What you are asked to do. Could you copy every line in the listing below that has the word "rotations"?

Exercise data.
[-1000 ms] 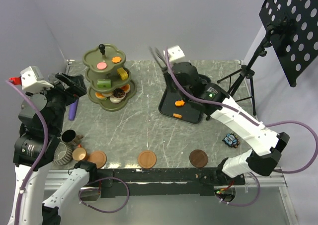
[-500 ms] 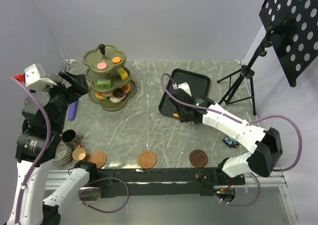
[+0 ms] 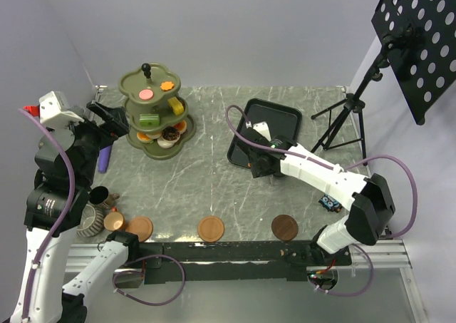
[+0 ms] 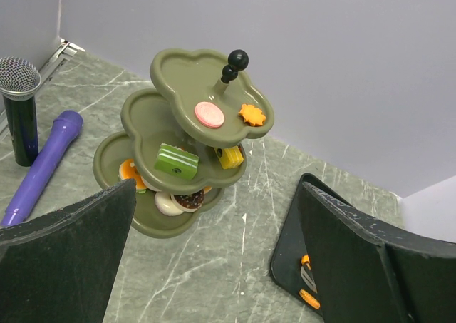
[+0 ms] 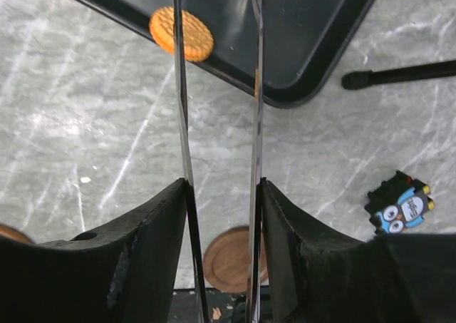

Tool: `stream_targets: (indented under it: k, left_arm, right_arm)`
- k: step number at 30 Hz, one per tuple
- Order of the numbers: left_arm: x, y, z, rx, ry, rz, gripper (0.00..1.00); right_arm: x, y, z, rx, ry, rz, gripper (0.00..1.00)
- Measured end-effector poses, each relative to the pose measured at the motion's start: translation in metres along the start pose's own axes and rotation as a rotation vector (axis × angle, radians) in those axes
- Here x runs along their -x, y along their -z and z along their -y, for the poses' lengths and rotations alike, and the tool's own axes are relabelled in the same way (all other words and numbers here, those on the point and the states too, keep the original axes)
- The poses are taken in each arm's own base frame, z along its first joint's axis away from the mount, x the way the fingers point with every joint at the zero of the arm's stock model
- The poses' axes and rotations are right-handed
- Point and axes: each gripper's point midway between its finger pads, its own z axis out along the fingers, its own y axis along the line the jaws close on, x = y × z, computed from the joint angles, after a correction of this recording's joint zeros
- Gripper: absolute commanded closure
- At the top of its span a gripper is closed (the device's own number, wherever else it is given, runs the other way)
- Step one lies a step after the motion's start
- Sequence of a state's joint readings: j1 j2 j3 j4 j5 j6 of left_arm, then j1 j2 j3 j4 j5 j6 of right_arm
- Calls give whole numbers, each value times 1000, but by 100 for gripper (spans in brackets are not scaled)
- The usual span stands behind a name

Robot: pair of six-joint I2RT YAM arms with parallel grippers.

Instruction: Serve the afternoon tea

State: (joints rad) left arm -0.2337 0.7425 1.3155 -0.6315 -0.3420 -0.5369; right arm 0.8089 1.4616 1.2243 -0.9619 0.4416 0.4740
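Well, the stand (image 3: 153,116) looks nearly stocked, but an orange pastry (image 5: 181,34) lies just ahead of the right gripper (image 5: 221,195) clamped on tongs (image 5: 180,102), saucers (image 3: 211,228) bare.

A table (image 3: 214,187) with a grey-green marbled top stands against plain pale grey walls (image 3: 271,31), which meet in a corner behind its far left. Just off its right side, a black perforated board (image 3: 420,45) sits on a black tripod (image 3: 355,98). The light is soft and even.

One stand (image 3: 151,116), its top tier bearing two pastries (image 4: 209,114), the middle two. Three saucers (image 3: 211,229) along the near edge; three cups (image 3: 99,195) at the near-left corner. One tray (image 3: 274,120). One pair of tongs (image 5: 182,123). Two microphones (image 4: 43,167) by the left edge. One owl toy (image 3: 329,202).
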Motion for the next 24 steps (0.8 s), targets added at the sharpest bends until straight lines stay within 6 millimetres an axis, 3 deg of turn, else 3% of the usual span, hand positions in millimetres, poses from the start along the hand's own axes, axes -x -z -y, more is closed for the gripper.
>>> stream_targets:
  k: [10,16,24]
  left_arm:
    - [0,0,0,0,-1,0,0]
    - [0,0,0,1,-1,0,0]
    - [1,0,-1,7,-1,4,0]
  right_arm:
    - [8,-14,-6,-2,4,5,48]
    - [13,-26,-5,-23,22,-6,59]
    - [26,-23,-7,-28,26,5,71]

Answer section.
- Here x runs along their -x, y along their -z and z along their -y, for the poses' lengths and rotations alike, and the tool's own axes are relabelled in the same way (all other words and numbers here, those on the point and the states too, keep the original axes)
- The poses' axes and rotations are right-handed

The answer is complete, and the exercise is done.